Ainsi, on peut d’ores et déjà l’affirmer : à l’approche du 21 juin 2026, d’honnêtes citoyens utilisateurs des réseaux sociaux vont comme par magie diffuser d’inquiétants messages d’alerte sur un complot de piqueurs masculins qui s’apprêterait à passer à l’acte. Il en va de la rumeur comme de la bêtise : elle insiste toujours.
Maxime Cochard
Cette tribune a originairement été publiée sur Medium.
[1] Molière en jouait déjà dans son théâtre avec la mise en scène de médecins manipulant leurs seringues à clystère.
[2] Sur la notion de « vigilantisme », lire Fiers de punir. Le monde des justiciers hors-la-loi, de Gilles Favarel-Garrigue et Laurent Gayer, Seuil, 2021.
[3] On peut lire par exemple dans l’article du 8 mai 2025 de France 3 Nouvelle Aquitaine déjà mentionné : « Parmi les vingt-huit étudiants [de la classe de BTS du Lycée Beaupeyrat de Limoges] qui participent à ce projet, deux d’entre eux pensent avoir été victimes de soumission chimique en milieu festif. « Pour moi, c’était dans une boîte de nuit de Limoges en 2022. Je suis allé danser, sans prendre mon verre.
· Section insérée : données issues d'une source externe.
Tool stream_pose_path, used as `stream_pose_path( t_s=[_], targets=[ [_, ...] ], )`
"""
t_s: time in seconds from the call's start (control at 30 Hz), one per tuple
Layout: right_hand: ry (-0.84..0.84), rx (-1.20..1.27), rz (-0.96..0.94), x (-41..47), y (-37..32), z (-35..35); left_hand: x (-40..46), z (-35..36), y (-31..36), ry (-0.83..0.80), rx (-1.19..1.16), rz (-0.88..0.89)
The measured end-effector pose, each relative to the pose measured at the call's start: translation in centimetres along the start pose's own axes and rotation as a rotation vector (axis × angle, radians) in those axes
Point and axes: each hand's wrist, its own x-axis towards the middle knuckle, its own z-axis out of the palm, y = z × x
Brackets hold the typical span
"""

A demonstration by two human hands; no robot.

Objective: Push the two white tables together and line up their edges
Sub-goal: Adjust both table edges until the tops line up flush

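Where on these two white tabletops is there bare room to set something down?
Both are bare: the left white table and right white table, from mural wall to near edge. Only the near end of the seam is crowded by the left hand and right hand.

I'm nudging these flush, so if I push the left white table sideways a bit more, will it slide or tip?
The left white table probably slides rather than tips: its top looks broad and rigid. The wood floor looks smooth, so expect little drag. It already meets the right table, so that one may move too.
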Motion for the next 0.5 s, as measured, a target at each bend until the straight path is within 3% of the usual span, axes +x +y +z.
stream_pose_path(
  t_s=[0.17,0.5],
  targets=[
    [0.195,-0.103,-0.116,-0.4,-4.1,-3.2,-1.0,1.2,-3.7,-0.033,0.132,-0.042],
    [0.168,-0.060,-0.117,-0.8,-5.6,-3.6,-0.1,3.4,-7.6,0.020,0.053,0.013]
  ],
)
Je l’ai bu plus tard dans la soirée et je me suis senti mal. Je suis tout de suite rentré chez moi », se remémore Eddy, 22 ans. »
[4] On pourrait évoquer ici un type de « racisme d’en bas » : les rumeurs complotistes et autres légendes urbaines qui désignent Juifs, Roms ou séropositifs comme criminels et en font de potentielles cibles de lynchages trouvent leur terreau dans les catégories populaires et sont entre autres relayées par des personnes issues de l’immigration.